The U.S. Treasury Department’s sanctioning of mixing service Tornado Cash sounds the alarm that the U.S. is taking mixers seriously, according to retired Drug Enforcement Agency (DEA) agent William Callahan.

Callahan, who now works as the director of government and strategic affairs at software company Blockchain Intelligence Group, told CoinDesk TV that while the ban may not completely stop cryptocurrency money laundering, it sends a bigger message and at least “will put a great dent into their operations.”

On Monday, the mixer was added to the Office of Foreign Assets Control (OFAC) Specially Designated Nationals (SDN) list for allegedly aiding and abetting the laundering of more than $7 billion worth of cryptocurrencies.

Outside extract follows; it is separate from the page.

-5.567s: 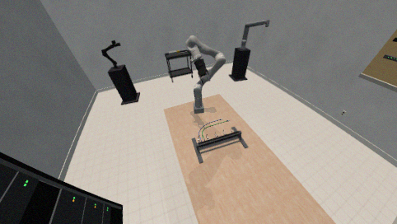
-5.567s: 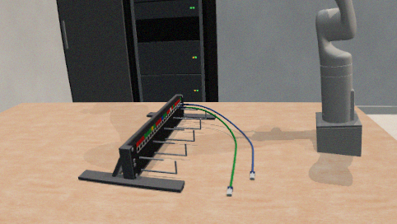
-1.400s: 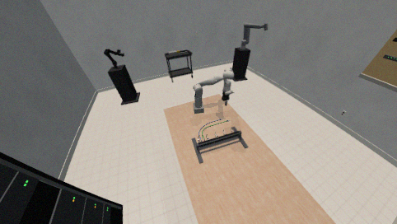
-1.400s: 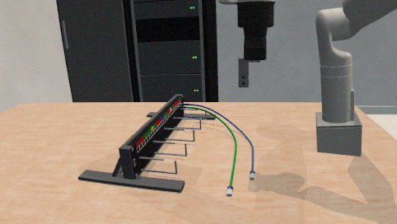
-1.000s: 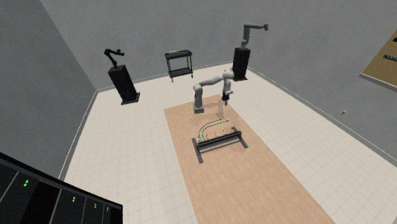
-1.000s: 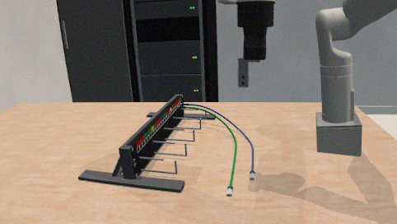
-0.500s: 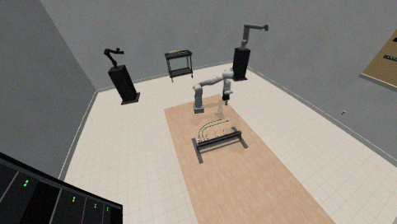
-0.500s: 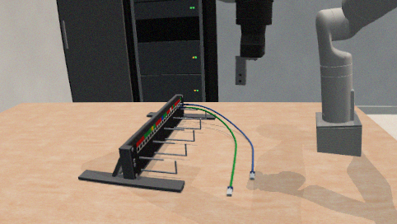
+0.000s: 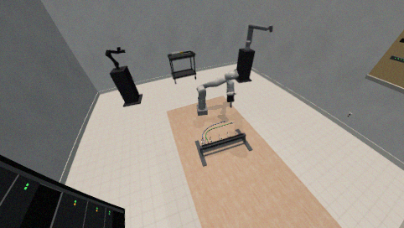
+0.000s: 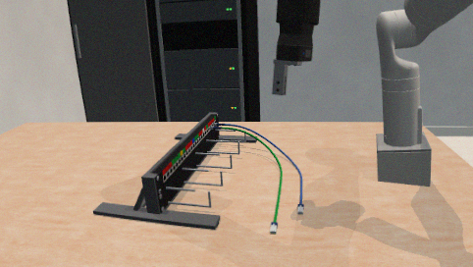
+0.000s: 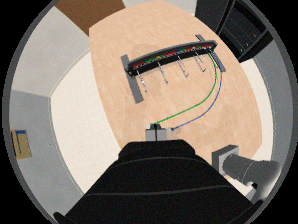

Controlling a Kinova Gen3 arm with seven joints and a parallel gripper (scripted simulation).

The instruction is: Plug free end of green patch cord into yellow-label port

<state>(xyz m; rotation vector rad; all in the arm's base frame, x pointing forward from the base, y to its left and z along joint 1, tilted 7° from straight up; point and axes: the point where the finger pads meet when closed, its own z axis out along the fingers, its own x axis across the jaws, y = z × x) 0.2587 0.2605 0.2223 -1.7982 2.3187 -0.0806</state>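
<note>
Fingers [image 10: 279,80] pressed together, nothing btwn, high above table [image 10: 59,206]. Green patch cord [image 10: 280,172] arcs from rack [image 10: 152,188], free end [image 10: 274,227] lying on table beside blue cord [image 10: 300,177] plug. Yellow label [image 10: 182,153] mid-panel.
</note>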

In a statement, the Treasury Department said the mixer was used by North Korean hacking group Lazarus Group to steal $455 million through several exploits, including $7.8 million laundered via Nomad’s crypto bridge last week.

Under the department's new designation, all Americans are banned from being able to send or receive money on the platform and could face criminal penalties for violating the rules.

Callahan suggested the move, though harsh, represents a new regime for U.S. regulators who combat financial crime. Armed with new analytics tools, law enforcement agencies are better able to track bad actors and beat them at their own game, he said.

The ban, however, could be hard for officials to completely implement, Callahan said.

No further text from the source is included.